Where the records below show a line containing "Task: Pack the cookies", start copying; end with the line containing "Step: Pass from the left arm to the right", and copy it too.

DATA TO PROCESS START

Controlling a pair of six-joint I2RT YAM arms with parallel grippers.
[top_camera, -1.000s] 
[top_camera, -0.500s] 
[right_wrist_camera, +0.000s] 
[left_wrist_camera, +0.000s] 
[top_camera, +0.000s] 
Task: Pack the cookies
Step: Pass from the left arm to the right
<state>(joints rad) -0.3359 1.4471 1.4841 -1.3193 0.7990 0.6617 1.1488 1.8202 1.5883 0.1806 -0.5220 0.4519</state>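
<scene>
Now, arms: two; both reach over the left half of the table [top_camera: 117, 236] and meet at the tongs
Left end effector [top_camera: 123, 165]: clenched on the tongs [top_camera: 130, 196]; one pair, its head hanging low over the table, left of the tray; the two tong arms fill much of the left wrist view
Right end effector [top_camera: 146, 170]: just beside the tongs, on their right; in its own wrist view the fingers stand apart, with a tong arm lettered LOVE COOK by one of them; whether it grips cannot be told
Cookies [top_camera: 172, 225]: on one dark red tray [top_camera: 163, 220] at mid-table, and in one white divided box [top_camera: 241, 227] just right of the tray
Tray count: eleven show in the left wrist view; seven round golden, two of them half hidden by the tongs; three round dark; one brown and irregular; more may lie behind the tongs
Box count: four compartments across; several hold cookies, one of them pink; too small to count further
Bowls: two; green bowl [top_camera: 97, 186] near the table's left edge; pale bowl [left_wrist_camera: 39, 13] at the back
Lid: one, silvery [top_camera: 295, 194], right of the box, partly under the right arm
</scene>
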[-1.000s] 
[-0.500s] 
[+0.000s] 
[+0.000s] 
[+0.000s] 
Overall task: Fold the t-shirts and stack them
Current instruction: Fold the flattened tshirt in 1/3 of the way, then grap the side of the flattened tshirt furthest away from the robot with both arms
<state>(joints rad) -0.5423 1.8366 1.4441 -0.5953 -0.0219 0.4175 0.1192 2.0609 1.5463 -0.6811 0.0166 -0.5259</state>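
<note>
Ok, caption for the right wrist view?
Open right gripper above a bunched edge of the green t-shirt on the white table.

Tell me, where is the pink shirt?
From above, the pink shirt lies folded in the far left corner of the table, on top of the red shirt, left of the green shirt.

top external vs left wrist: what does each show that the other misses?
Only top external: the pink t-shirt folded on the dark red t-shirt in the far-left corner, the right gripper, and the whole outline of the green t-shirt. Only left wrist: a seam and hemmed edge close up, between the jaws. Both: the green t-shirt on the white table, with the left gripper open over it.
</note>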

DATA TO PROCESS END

▶ **ANSWER SECTION**:
Task: Pack the cookies
Step: Pass from the left arm to the right

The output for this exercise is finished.